╔══

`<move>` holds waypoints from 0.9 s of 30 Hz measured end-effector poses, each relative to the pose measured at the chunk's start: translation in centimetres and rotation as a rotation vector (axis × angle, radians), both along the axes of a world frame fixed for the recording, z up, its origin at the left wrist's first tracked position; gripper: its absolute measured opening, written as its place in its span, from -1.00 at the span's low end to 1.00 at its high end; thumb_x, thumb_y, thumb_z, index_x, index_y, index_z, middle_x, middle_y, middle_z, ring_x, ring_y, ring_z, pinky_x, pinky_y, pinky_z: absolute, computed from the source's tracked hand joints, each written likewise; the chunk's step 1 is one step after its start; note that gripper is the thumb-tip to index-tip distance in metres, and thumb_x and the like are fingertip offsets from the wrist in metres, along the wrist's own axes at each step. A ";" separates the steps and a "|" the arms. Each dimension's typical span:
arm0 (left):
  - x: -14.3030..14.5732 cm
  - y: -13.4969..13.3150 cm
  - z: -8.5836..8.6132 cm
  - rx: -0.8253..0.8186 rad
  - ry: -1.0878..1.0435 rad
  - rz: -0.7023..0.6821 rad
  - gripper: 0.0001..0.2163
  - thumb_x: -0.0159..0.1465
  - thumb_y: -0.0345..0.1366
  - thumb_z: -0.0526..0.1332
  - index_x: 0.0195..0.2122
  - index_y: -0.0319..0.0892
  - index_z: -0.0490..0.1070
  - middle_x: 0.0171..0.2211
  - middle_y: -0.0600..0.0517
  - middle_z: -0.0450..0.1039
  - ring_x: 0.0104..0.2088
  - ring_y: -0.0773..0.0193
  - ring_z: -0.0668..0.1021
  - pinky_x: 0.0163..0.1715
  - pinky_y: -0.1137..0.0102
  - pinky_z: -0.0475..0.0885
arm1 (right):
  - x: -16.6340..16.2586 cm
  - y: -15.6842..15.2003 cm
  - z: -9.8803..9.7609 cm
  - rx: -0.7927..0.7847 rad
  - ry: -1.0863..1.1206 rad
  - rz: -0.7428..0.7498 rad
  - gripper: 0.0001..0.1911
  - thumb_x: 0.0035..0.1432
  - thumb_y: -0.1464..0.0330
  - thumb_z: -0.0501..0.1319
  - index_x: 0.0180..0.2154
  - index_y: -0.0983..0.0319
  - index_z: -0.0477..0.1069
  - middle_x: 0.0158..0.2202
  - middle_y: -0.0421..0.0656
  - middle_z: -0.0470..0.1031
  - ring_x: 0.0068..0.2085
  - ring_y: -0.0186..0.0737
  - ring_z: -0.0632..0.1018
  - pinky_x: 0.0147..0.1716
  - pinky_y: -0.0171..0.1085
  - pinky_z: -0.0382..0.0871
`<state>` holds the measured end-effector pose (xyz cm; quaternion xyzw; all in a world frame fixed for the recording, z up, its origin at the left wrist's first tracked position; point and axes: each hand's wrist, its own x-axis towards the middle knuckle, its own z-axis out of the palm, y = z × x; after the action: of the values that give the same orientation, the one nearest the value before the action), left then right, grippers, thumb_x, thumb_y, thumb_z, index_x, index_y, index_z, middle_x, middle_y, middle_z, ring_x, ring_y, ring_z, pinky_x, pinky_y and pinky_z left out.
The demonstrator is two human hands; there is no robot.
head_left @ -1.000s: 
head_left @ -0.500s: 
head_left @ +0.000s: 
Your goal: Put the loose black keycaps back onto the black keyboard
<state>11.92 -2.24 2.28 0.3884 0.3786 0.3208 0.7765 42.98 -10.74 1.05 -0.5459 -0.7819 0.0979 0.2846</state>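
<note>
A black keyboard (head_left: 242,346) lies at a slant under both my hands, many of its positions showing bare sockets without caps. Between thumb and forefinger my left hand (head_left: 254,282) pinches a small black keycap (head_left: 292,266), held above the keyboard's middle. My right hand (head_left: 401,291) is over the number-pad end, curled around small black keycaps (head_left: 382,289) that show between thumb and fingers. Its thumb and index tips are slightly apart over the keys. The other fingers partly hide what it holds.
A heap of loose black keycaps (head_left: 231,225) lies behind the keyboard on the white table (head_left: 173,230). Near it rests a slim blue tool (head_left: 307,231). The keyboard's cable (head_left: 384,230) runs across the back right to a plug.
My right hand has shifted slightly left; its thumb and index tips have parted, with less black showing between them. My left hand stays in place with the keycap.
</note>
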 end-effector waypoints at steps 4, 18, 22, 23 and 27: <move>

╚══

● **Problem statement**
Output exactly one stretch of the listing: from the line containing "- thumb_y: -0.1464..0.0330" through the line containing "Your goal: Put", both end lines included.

● **Written solution**
  - thumb_y: -0.1464..0.0330
  - thumb_z: -0.0501..0.1319
  - index_x: 0.0180..0.2154
  - index_y: -0.0983..0.0319
  - index_z: -0.0477..0.1069
  - middle_x: 0.0158..0.2202
  - middle_y: -0.0421..0.0656
  - middle_z: -0.0470..0.1031
  - ring_x: 0.0068..0.2085
  - ring_y: -0.0186..0.0737
  - ring_z: -0.0632..0.1018
  - pinky_x: 0.0147..0.1716
  - pinky_y: -0.0171..0.1085
  - pinky_z: -0.0382..0.0871
`<state>` holds the measured end-effector pose (xyz cm; quaternion xyzw; all in a world frame fixed for the recording, z up, its origin at the left wrist's first tracked position; point and axes: each hand's wrist, its own x-axis towards the middle knuckle, its own z-axis out of the palm, y = z × x; after the action: of the values that give the same orientation, the one nearest the value before the action), left then right, grippers, thumb_x, thumb_y, thumb_z, index_x, index_y, index_z, middle_x, middle_y, middle_z, ring_x, ring_y, ring_z, pinky_x, pinky_y and pinky_z left out.
The demonstrator is two human hands; there is no robot.
head_left @ -1.000s: 
head_left @ -0.500s: 
head_left @ +0.000s: 
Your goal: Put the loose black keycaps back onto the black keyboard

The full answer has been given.